Learning to embrace the cold

Nancy Wang
2 min readFeb 4, 2021

A bit of reflection: I haven’t read or written poems— or thought about poems, for that matter, in ages. In fact I probably would have continued my poetry-less existence had the news about the Capitol insurrection never flooded my social media. I remember feeling so disillusioned, tired, and scared of what was happening to our nation that day, when I stumbled upon Emily Dickinson’s “Hope is a thing with feathers”. And I’m absolutely, incredibly in awe of the power of those three stanzas in transforming my mood immediately. With that in mind, I’ve decided to start writing poetry again, in hopes I can one day have that same ability to inspire hope through my words. So here’s to hope. And things with feathers.

One of my favorite places in my town, whether the temperature’s warm or cold.

It’s too cold.

You may laugh at me but

It’s forty degrees and my fingers hover anxiously over the phone, shuttle service on speed dial —

“Hello?

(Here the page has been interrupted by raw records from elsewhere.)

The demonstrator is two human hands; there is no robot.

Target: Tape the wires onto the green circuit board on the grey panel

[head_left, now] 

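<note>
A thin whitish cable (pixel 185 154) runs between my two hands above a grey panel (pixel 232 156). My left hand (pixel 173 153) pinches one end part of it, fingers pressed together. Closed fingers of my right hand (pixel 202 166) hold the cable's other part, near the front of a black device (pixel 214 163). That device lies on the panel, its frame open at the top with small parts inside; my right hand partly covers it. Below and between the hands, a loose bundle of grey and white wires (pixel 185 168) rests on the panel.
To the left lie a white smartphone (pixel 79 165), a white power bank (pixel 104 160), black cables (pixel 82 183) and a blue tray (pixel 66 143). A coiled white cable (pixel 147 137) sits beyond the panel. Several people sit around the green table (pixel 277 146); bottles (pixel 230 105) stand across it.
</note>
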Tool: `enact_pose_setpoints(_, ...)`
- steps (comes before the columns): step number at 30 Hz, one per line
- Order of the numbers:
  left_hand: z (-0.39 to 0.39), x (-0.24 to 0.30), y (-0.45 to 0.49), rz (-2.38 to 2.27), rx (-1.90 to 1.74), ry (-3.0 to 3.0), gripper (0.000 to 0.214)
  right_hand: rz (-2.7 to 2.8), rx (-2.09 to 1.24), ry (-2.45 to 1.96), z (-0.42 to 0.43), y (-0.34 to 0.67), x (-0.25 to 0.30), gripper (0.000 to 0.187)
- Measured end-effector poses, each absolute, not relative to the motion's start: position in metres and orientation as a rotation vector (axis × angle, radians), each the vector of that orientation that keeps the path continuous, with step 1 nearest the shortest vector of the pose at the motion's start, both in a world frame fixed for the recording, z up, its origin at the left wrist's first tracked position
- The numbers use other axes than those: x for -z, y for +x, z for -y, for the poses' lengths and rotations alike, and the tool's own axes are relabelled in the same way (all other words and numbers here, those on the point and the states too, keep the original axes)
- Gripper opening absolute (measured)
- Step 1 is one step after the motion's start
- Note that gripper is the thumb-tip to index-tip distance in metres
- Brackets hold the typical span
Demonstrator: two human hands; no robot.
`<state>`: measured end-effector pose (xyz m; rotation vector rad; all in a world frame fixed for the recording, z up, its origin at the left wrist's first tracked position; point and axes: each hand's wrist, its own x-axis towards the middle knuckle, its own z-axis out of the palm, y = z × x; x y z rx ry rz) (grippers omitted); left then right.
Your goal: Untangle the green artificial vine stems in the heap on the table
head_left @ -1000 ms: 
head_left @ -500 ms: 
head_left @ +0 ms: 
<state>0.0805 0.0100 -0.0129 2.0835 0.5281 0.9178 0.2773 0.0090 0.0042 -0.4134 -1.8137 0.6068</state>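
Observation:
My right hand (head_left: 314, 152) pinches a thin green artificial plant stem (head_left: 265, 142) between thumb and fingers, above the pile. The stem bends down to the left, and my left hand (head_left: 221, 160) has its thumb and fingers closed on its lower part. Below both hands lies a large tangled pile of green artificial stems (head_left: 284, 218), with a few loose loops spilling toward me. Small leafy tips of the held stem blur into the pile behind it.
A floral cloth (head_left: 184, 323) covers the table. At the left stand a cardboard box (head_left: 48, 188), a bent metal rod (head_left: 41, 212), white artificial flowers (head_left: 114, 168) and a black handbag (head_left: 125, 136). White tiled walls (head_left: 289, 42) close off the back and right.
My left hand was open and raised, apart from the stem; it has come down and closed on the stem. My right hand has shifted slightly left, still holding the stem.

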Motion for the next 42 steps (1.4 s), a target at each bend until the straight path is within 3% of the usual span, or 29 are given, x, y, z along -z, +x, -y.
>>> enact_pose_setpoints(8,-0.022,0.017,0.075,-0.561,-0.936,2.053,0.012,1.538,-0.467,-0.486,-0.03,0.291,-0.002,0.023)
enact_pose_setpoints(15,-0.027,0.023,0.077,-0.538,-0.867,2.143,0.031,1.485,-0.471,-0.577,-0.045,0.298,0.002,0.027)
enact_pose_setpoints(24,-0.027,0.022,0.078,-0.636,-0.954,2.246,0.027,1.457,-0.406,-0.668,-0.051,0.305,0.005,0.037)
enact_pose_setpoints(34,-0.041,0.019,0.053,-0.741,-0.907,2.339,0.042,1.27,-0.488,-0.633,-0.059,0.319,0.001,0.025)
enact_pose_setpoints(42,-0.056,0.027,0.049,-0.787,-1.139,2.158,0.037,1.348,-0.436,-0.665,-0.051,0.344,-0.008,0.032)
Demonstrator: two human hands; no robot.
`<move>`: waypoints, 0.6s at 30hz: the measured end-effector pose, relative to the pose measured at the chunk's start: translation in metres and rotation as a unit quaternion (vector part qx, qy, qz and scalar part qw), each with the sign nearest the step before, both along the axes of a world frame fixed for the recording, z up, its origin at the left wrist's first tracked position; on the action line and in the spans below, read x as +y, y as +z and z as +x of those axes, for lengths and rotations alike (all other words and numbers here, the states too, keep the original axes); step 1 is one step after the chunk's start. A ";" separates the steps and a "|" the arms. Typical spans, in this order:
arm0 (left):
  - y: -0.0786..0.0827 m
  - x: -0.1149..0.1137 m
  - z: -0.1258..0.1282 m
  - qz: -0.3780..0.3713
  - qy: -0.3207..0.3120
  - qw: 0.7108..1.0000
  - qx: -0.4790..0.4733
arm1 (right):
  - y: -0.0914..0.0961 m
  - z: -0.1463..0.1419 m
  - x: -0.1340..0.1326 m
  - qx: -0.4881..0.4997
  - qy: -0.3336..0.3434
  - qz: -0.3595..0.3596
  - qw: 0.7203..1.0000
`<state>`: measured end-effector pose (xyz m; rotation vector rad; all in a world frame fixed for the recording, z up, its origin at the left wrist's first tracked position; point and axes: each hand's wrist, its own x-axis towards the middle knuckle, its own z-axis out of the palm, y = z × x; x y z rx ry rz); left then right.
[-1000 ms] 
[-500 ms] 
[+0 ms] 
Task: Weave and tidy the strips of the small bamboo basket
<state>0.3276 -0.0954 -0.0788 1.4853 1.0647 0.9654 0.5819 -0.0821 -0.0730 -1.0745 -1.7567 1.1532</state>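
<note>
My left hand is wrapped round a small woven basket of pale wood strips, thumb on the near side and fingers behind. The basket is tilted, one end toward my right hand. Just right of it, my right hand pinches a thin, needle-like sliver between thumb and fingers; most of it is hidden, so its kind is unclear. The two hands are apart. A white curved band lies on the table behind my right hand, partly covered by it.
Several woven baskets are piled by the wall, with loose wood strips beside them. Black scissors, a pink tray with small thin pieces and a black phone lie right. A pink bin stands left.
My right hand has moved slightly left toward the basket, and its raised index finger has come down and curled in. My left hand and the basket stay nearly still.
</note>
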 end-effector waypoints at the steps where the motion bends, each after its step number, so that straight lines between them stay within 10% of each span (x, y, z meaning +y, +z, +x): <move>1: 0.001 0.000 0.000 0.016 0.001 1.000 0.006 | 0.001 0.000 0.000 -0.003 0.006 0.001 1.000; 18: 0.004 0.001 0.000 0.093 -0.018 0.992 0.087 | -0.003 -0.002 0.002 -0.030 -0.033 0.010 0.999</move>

This is Nancy. Can you take me home?”

The operator laughs at me

“Are you sure you really need that?”

I close my eyes and picture the walk home:

Five minutes of

Freezing

Trembling

Shivering?

No thank you.

But the voice nags inside me — are you sure you really need that?

I peer outside the library doors and see the lights from my dorm reflecting back at me from five minutes away.

Sigh.

I say no and hang up the phone.

I am an opponent of cold weather

Sometimes I imagine myself as a bear, eating and hibernating

Disappearing for a few months

Then waking up when the warm weather comes back

I cannot bear the cold.

These days, though, it’s different

The quarantine keeps us at home

(I don’t want to stay at home)

So I step outside

One day

I meet a woman who talks to me about appreciating family

And one day

I meet a father who masquerades as a pirate, burying chocolate treasure for his children

And one day

I see the swans napping on the waterline

I see the infinite sky enveloping

All of us

In a giant hug

And I stay outside.

These days, I’ve learned

That cold doesn’t mean the absence of warmth

If it brings people closer.

And my relationship with the cold becomes just

a little

Warmer.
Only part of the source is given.